Neben unseren „eigenen, neuen“ Tierärztinnen besuchen uns auch viele junge griechische Kolleg:innen. Immer wieder wird mir klar, dass meine Tierschutzaufgabe nicht nur meine eigene Arbeit am Operationstisch ist, auch wenn es das ist, wofür mein Herz am meisten schlägt. Mit jeder Weitergabe meiner Erfahrung helfe ich vielfach. Auch das ist Tierschutz und von immenser, nachhaltiger Wichtigkeit.

Und obwohl viele Helferinnen und Tierärztinnen aus unserem Team bereits seit mehr als zehn Jahren der Arche treu zur Seite stehen und wir uns als „Arche-Familie“ fühlen, müssen wir an die Zukunft unserer Mission denken. Änderungen in unserer familiären Situation, Krankheit oder sonstige Gründe können wir manchmal nicht voraussehen. Umso schöner ist das Wissen, dass wir eine tatkräftige Verstärkung ausbilden konnten und der Funke, unser Funke, übergesprungen ist.

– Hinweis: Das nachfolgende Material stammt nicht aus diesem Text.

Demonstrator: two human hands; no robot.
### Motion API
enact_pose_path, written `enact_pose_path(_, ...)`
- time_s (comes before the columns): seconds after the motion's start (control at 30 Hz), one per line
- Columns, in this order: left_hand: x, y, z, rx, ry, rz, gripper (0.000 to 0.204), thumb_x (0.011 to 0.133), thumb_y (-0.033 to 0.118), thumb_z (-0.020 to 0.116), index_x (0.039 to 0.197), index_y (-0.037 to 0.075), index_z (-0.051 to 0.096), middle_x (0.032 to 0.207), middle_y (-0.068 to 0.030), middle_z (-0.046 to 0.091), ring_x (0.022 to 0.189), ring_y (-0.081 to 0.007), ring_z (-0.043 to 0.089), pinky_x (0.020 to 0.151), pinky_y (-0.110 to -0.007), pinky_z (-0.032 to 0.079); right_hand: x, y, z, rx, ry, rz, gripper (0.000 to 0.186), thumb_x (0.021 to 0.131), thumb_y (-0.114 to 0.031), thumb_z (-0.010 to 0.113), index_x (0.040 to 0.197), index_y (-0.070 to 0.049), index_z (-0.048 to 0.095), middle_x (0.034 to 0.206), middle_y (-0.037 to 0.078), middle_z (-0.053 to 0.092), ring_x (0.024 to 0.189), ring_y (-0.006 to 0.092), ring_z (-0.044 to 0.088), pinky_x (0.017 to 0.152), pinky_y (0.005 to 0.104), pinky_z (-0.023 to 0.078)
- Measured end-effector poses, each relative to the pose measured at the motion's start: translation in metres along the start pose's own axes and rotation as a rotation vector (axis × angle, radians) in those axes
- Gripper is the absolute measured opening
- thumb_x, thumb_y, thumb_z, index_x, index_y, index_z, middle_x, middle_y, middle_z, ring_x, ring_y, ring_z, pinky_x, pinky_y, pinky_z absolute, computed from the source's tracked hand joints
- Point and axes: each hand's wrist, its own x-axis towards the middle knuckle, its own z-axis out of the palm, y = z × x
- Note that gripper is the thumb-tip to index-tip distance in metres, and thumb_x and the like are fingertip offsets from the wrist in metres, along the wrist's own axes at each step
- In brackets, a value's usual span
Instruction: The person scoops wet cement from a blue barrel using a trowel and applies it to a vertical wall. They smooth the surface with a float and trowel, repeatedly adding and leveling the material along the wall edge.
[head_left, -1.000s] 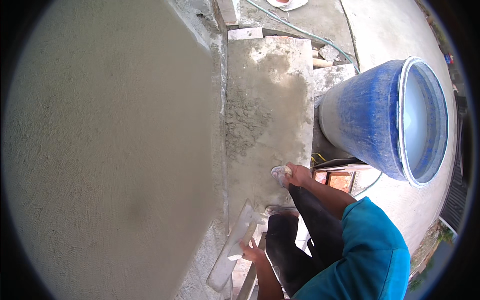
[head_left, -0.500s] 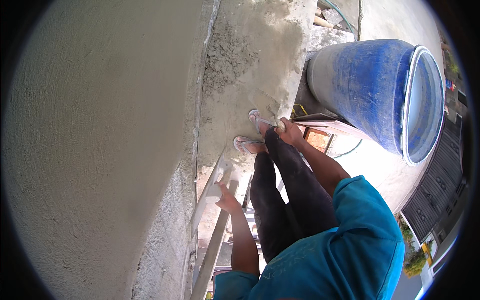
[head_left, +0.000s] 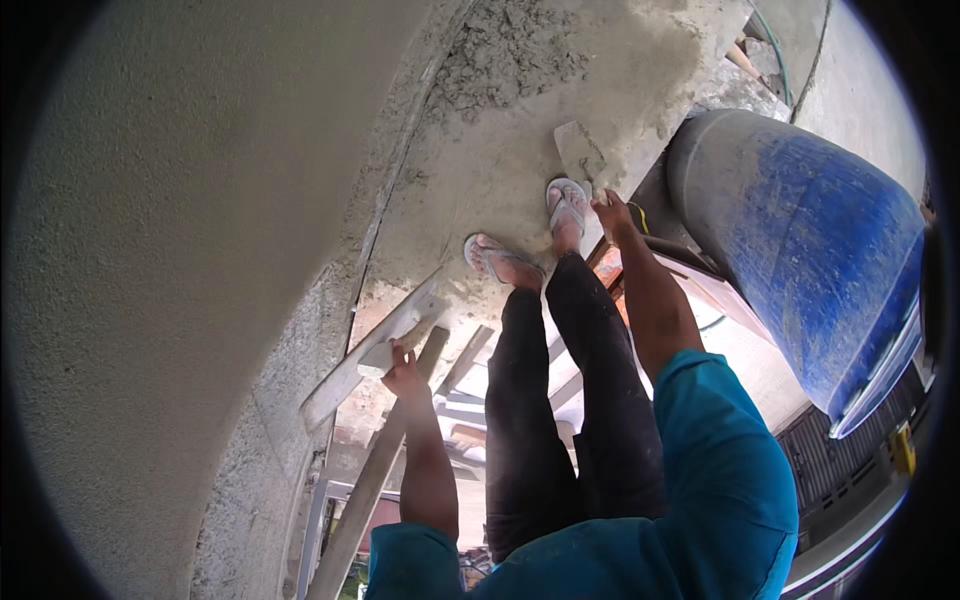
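My left hand (head_left: 404, 374) is closed round the handle of a long, pale plastering float (head_left: 345, 385), held at a slant near the foot of the plastered wall (head_left: 200, 190). My right hand (head_left: 613, 212) grips a trowel (head_left: 579, 150) by its handle, just right of my sandalled foot. Grey mortar smears the trowel's blade, which shows face up over the concrete ledge (head_left: 450, 200). Whether the blade touches the ledge I cannot tell. Beyond it, rough wet mortar (head_left: 505, 55) is spread along the wall side of the ledge.
A large blue plastic barrel (head_left: 800, 240) stands to the right, beside the ledge's edge. I stand on the ledge in sandals (head_left: 478, 255). Wooden beams (head_left: 375, 490) slope below my left arm, with a drop between them. A green hose (head_left: 775, 45) lies at the far right.
The view has turned, so the wall and barrel sit at a different slant. My right hand has reached farther forward and the trowel's blade now shows fully. The float is more tilted.
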Motion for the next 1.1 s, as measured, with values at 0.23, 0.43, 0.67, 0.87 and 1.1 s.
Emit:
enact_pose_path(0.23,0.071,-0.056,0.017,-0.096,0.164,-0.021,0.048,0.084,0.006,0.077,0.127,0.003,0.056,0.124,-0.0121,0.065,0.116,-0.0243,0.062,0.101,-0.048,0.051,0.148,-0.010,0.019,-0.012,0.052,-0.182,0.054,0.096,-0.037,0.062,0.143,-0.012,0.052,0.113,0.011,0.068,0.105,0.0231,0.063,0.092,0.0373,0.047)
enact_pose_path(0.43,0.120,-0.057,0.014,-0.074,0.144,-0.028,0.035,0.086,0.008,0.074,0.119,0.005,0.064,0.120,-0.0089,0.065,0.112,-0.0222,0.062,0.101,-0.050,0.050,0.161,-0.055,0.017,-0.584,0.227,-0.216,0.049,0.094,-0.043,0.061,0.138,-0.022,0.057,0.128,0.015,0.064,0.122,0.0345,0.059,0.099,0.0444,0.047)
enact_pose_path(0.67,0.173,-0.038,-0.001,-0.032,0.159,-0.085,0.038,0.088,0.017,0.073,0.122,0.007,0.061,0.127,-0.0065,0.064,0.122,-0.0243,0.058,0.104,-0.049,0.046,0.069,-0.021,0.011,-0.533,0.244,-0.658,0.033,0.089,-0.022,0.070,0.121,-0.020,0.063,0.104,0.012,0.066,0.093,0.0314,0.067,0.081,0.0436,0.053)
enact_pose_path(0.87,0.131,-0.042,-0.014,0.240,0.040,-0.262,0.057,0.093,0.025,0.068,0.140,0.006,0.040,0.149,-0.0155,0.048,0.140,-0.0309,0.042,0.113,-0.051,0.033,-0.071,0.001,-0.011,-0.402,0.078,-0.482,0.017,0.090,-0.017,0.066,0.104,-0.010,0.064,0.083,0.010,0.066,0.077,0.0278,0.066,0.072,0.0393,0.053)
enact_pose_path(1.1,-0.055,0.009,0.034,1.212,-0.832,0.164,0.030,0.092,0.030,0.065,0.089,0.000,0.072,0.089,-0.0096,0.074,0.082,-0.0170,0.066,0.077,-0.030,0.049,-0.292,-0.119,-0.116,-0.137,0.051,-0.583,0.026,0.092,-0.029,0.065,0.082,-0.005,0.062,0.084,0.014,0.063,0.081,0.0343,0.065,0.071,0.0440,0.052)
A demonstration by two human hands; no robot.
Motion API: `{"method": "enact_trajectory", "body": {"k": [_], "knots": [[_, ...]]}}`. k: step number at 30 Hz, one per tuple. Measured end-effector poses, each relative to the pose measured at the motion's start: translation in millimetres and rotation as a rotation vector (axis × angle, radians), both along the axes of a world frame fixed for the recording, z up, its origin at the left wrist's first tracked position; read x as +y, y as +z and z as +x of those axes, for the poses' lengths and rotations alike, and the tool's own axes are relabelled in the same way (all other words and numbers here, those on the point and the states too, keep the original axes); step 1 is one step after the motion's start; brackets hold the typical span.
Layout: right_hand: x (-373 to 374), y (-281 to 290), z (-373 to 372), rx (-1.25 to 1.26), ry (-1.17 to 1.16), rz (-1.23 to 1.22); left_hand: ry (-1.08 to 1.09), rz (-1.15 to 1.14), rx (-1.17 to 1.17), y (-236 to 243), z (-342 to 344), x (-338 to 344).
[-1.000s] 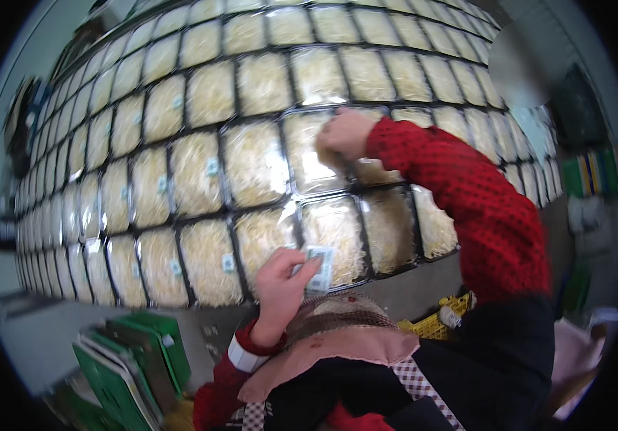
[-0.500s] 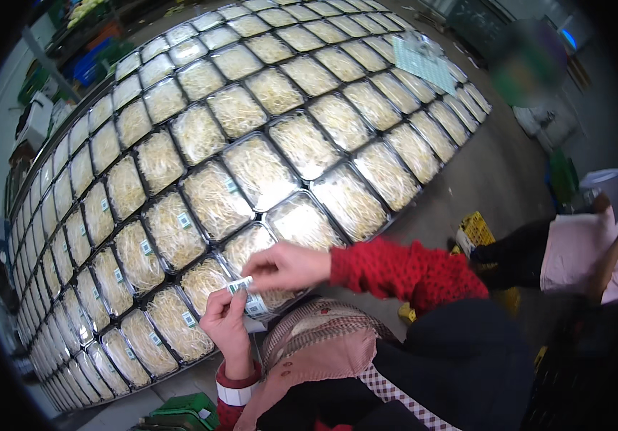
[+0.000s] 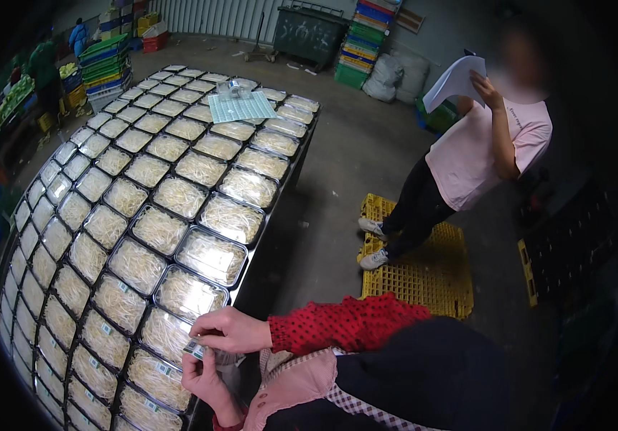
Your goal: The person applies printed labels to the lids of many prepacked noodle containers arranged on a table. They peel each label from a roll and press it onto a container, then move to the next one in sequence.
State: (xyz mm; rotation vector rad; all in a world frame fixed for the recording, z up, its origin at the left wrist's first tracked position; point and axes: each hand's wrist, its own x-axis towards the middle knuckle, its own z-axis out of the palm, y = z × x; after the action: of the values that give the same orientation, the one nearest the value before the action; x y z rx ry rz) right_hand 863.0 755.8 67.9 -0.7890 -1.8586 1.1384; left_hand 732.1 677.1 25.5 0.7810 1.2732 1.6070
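Note:
Both of my hands meet over the near edge of a large table covered with black trays of bean sprouts under clear film. My left hand pinches a strip of small white-and-green labels. Above it, my right hand has its fingertips closed on the same label strip, its red dotted sleeve reaching in from the right. Part of the strip is hidden behind the fingers. Several nearby trays carry a stuck label; trays farther off show none.
A pale green sheet lies on trays at the far end. To the right, a person in a pink shirt stands on a yellow plastic pallet, holding papers. Stacked crates and a dark bin stand behind.
My view has swung up and to the right, bringing the person and the far wall into sight. Both hands stay together at the labels, now lower and farther left in the picture.

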Motion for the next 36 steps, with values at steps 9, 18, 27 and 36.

Als der Teich, an dessen Ufer ist sitze, angelegt wurde, fanden fünf Goldfische hier eine neue Heimat. Inzwischen sind es unzählige. In den Wellen, die der leichte Wind aufkommen lässt, sehe ich Parallelen.
Danke, ihr kleinen Goldfische, dass ihr die Idee und unsere bisherigen Leistungen als Welle weiter in die Welt hinaustragt.